In his beginnings he attracted the public attention because of his mastery in guitar playing, with a thorough command of its intricate technique.
He had outstanding appearances in our main theaters. He appeared at the Victoria with the theatrical company led by the Podestás. Also at the El Nacional, accompanying the actor and singer José Cicarelli and Ignacio Corsini at the Apolo. He was later the guitarist that accompanied the Cicarelli-Fernando Nunziata duo.
By 1925 he gave up guitar playing to fully devote himself to study bandoneon. Continue reading at www.todotango.com...
Juan Carlos Bazan, Argentine Tango musician and composer.

“La Chiflada” by Ángel D’Agostino y su Orquesta Típica, 1942.

Juan Carlos Bazán

Argentine-Tango-classes-san-francisco-bay-areaStout, rather fat, and a good guy is the description with which those who knew him and gave us their testimony coincided.

In his youth, a waiter of a Japanese barroom located on 25 de Mayo Street a few meters from Corrientes, had told him that on several occasions he had seen that on the corner of the street people used to crowd together to listen to some music.

Eager to know, one day he went closer and, in the middle of that occasional audience, he saw Fat Bazán playing a long brass trumpet from which a cloth banner with golden letters was hanging.

It was the advertisement of Kalisay, an aperitif of that time, which included the classic boy doll with a large head that represented an old man… Continue reading at www.todotango.com...

Here you can see Juan Carlos Bazán playing his clarinet, next to his life long friend “El Pibe” Ernesto Ponzio, and “El Cachafaz” and Carmencita Calderón dancing, in this scene from the first sound film made in Argentina, “Tango!”, of 1933.

From “History of Tango – Part 3: La Guardia Vieja” and “History of Tango – Part 8: Roberto Firpo and the acceptance of the piano in the Orquesta Típica” (read more, click here).

Argentine Tango dance classes for beginners, intermediate and advanced level. Argentine Tango dance Private lessons. one to one Argentine dance lessons. Argentine Tango dance lessons for couples. Argentine Tango Milongas and workshops. San Francisco, Lafayette, Walnut Creek, Orinda, Danville, San Jose, Cupertino, Campbell, Mountain View, Sunnyvale, Milpitas.

Tango is Life

This article continues a previous article.

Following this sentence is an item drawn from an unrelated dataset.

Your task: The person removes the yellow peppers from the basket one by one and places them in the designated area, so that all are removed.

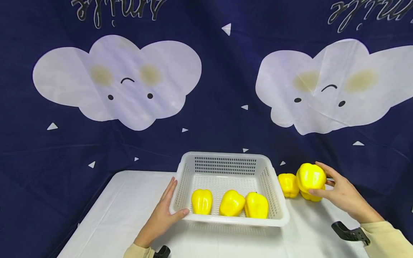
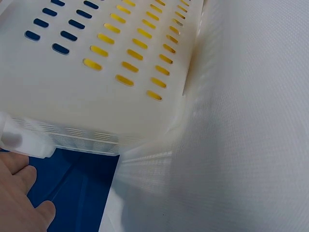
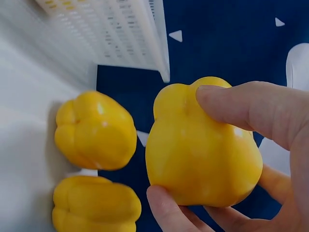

Milongas San Francisco Bay AreaDancing Tango is not only about you and you-and-your-partner. It is also a social event and a culture.

It involves more than two: those present at the milonga (tango dance party) in which you assist, and also all those who are intimately related to Tango, at your present time, in the past and in the future (other dancers, the composers of the songs that you dance to, the musicians who recorded the songs, all the people who were passionate about Tango throughout the history of this manifestation of our very unique nature as humans, and those, in the future, who will inherit it after us).

The dance party where you came to dance is a society, with its own culture and its own sets of codes which make possible, and structure, its existence, nurturing and favoring creativity, the behaviors that support the coexistence of all the artists on the dance floor, the milongueros, respect for all manifestations of this Art, not in words, but in actions, in dance. Continue reading at Medium.com.